**Task goal**
You are asked to copy the entire listing exactly, apart from its pictures.

[Opening Input data section]

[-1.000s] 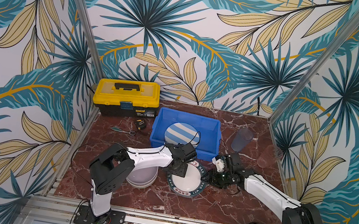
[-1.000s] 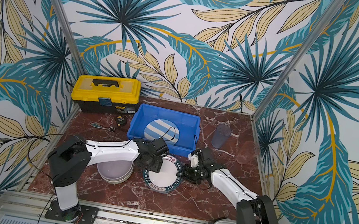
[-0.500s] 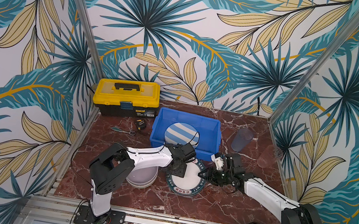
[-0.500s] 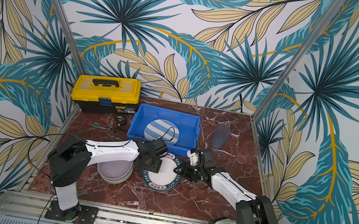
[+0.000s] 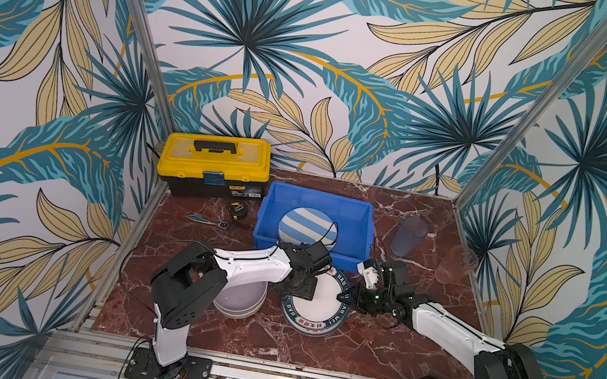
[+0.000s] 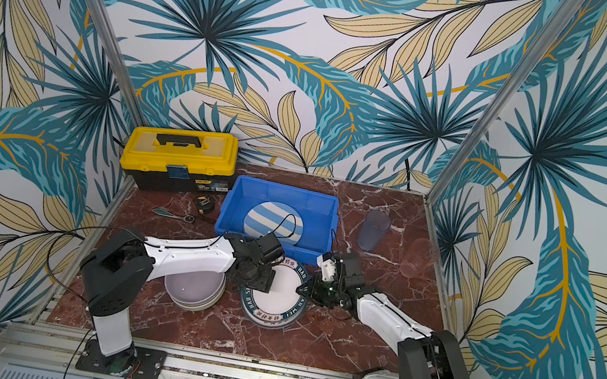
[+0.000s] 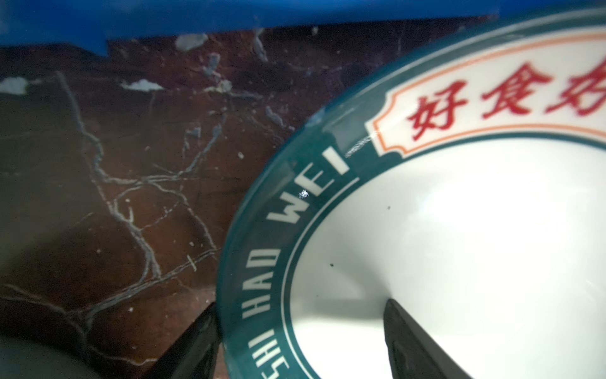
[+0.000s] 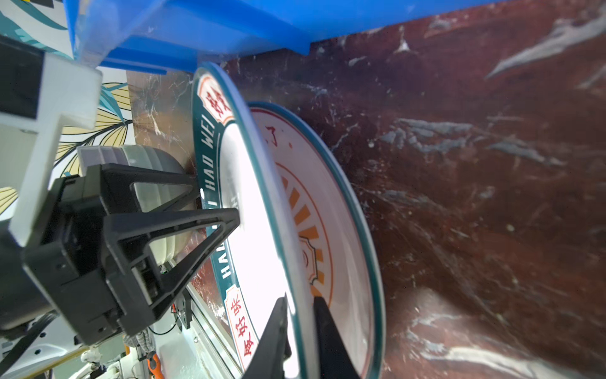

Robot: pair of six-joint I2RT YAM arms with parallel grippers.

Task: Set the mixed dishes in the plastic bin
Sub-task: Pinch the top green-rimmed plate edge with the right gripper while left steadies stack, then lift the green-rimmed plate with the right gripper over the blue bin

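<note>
**Step in hand (judged):** separating the top plate from the plate stack for transfer to the bin.

**Right end effector**: fingers together on the 3 o'clock rim of the teal-rimmed plate. One finger bears on the upper face. The other sits under the rim, in the gap above the sunburst plate that lies beneath.

**Left end effector**: fingers apart, straddling the same rim near 10 o'clock. One tip is over the white well and one is outside the rim. It holds nothing.

**Location of task items:**
- Both plates lie on the surface, just in front of the plastic bin.
- A striped plate is already inside the bin.
- The stacked bowls sit at 9 o'clock from the plates, partly under the left arm.
- The bluish tumbler and pinkish tumbler stand toward 2 o'clock, well apart from both end effectors.

**Governing relation:** the bin's near wall stands at 12 o'clock from the gripped plate, and the bin's long axis runs 9 to 3 o'clock. The right arm has the grip, so it is the likely carrier. The plate probably needs raising above the near wall before it travels toward 12 o'clock.

**Caution:** a one-sided rim grip may let the far edge sag onto the sunburst plate or the bin wall.
</note>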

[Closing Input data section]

**Answer below**
[-1.000s] 
[-1.000s] 
[-0.500s] 
[-0.500s] 
[+0.000s] 
[+0.000s] 
[+0.000s] 
[+0.000s] 

Robot: pair of six-joint I2RT YAM arms with parallel grippers.

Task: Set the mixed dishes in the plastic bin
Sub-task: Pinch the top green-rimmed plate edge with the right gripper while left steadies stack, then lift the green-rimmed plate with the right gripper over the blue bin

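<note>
**Step in hand (judged):** separating the top plate from the plate stack for transfer to the bin.

**Right end effector**: fingers together on the 3 o'clock rim of the teal-rimmed plate. One finger bears on the upper face. The other sits under the rim, in the gap above the sunburst plate that lies beneath.

**Left end effector**: fingers apart, straddling the same rim near 10 o'clock. One tip is over the white well and one is outside the rim. It holds nothing.

**Location of task items:**
- Both plates lie on the surface, just in front of the plastic bin.
- A striped plate is already inside the bin.
- The stacked bowls sit at 9 o'clock from the plates, partly under the left arm.
- The bluish tumbler and pinkish tumbler stand toward 2 o'clock, well apart from both end effectors.

**Governing relation:** the bin's near wall stands at 12 o'clock from the gripped plate, and the bin's long axis runs 9 to 3 o'clock. The right arm has the grip, so it is the likely carrier. The plate probably needs raising above the near wall before it travels toward 12 o'clock.

**Caution:** a one-sided rim grip may let the far edge sag onto the sunburst plate or the bin wall.
</note>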

With that, the output is complete.